_Exercise brief_
Every line of the data that includes "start" should be copied out.

_Supplied data_
+ + + + + + +

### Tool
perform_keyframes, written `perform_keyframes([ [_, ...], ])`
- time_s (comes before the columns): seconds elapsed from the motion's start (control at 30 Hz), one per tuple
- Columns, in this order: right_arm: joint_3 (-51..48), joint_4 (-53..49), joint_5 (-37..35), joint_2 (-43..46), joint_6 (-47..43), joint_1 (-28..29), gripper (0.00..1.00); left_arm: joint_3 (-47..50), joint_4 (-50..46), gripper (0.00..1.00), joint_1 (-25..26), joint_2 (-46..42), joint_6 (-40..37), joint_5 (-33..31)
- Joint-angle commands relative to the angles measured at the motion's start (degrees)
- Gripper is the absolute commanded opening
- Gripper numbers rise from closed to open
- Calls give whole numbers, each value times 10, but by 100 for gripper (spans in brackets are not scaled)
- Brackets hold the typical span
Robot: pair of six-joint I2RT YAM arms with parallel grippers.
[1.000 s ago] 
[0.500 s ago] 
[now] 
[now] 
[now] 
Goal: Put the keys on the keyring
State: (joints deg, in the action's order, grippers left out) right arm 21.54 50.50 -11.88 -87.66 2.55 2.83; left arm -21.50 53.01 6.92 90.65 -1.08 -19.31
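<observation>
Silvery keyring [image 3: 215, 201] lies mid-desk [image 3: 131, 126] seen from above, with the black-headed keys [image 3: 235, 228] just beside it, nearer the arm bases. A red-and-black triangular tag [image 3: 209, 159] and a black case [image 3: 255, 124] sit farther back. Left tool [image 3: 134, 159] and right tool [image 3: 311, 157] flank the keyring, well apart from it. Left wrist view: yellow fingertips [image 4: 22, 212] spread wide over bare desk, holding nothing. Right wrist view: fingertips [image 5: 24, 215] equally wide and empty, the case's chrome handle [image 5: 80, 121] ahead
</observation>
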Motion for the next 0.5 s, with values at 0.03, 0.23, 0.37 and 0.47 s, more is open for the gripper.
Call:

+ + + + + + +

_Response to the task_
- time_s (comes before the columns): seconds elapsed from the motion's start (control at 30 Hz), one per tuple
- Joint-angle commands relative to the angles measured at the motion's start (degrees)

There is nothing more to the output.